Despite my financial resolve, I've found it difficult to say no to a reasonable request from my children, especially when I have the money to cover an expense. Still, I think I could refuse to fund an experience if doing so required borrowing money, asking my parents for money (Gabler got his parents to pay for his daughter's college education in part, thus spending his inheritance), or robbing a retirement account (Gabler cashed out a small 401(k) to pay for a daughter's wedding). I rarely say I'd never do something but I hope I wouldn't take those steps.

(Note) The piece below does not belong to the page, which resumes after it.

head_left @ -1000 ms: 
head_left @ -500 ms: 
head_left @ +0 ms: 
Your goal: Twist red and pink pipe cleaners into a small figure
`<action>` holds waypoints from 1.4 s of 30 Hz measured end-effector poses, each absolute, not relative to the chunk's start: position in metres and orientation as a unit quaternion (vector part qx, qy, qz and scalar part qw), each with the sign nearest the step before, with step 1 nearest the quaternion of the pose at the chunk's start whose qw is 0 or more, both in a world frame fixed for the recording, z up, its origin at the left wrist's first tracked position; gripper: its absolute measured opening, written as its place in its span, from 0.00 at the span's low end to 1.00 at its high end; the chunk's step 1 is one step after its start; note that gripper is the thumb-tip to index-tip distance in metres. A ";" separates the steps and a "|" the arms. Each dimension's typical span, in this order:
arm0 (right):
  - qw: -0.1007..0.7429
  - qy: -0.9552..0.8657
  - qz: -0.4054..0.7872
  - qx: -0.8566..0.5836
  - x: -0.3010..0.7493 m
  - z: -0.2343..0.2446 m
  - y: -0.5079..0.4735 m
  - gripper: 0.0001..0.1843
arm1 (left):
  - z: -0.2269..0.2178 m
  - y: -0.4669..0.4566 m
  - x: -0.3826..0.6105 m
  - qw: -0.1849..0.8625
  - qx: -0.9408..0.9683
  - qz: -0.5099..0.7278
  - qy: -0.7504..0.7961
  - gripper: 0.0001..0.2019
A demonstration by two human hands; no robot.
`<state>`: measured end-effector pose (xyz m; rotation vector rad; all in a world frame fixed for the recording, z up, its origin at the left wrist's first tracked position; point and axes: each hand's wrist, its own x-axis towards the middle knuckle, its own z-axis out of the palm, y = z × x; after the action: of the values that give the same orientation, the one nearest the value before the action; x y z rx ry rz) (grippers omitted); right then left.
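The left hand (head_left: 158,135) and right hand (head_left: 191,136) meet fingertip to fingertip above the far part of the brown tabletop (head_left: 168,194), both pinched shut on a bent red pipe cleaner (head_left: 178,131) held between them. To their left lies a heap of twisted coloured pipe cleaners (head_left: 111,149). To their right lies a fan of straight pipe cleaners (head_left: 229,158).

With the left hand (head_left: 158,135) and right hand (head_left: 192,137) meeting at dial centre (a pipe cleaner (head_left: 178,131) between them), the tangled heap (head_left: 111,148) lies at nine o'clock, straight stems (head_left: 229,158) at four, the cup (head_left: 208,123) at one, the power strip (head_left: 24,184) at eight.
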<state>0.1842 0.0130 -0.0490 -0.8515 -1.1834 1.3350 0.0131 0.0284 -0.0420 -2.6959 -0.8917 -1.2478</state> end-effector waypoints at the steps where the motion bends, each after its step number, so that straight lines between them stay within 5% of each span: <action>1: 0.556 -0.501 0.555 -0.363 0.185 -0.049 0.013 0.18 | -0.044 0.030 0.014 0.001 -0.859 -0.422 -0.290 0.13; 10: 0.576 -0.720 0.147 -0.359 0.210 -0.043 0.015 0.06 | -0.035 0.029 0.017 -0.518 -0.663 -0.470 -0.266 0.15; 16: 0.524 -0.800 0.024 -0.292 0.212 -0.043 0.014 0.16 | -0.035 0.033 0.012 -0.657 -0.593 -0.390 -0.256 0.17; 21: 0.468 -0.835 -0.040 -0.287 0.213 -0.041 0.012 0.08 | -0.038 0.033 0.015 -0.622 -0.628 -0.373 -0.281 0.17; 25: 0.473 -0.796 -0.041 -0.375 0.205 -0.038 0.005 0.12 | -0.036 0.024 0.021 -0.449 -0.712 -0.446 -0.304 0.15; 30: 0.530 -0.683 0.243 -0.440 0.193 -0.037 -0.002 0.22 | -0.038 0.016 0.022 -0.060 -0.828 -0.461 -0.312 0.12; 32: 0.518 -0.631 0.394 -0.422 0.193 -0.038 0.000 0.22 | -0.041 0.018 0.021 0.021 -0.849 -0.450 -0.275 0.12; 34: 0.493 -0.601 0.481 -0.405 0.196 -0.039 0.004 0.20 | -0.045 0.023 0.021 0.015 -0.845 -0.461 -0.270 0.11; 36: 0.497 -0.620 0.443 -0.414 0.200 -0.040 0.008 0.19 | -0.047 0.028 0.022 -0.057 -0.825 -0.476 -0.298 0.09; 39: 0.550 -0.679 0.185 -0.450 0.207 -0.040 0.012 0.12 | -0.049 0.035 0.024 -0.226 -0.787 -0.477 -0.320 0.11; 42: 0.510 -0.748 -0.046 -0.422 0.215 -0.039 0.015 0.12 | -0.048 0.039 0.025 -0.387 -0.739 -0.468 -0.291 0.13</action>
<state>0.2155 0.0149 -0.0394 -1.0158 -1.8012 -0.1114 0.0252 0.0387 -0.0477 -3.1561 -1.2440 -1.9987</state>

The longer I am a parent, the more I realize that the sooner you teach your kids to be curb their spending and become financially self-sufficient, the better for everyone. Kids can be expensive, don't let them rob you of your wealth.
- There's always a crisis so plan your budget for ongoing unusual expenses.Gabler mentions that he seemed to encounter unexpected money-grabbing crises at every turn. I've had the same feeling. As my house and cars got older and my kids turned into teenagers, extra spending that at first seemed to be an exception (a big school trip here, a heating system that needed to be replaced there) turned out to be the general rule.Eventually he realized that crises appear on a regular basis, even if the nature of the crisis changes. Because of their regular onslaught, he proposes that “the primary reason many of us can’t save for a rainy day is that we live in an ongoing storm.”
To avoid being in a constant storm, consider 1) saving and investing aggressively when you are young and not burdened with family and housing expenses; 2) establishing fixed costs well below your means and then some (that is, buy the affordable house, not the stretch one).
- Share financial burdens with your immediate family. Gabler shouldered the family's financial problems on his own, even to the point where he told his wife that they were fine when she asked. There have been many times that I've struggled with a difficulty, only to find quick remedy when I shared my concerns with a friend or family member.I'll admit that in some cases bringing up a problem seemed to make things worse, at least temporarily. But the only way I've managed to get to resolution in many delicate situations is to start the discussion sooner rather than later. Family members are often more understanding and cooperative when they know about a problem.
- You can recover from a mistake but you've got to stop making bad decisions.As I mentioned in my article on smart and not-so-smart money moves, the impact of your smart decisions can outweigh the damage done by the stupid ones. But it's difficult to overcome a series of mistakes made over a span of 40 years or so. You can't upgrade your lifestyle while you reduce your income, ignore the costs of paying two mortgages without taking action, etc. and expect for things to work out nicely. At some point, you've got to start making wiser moves.
Hopefully, by acknowledging his failings, Gabler will recover and even prosper, perhaps after his upcoming books are published. As for me, it's been helpful to ignore the standard of living that's considered middle class and instead pursue an affordable version of the American Dream.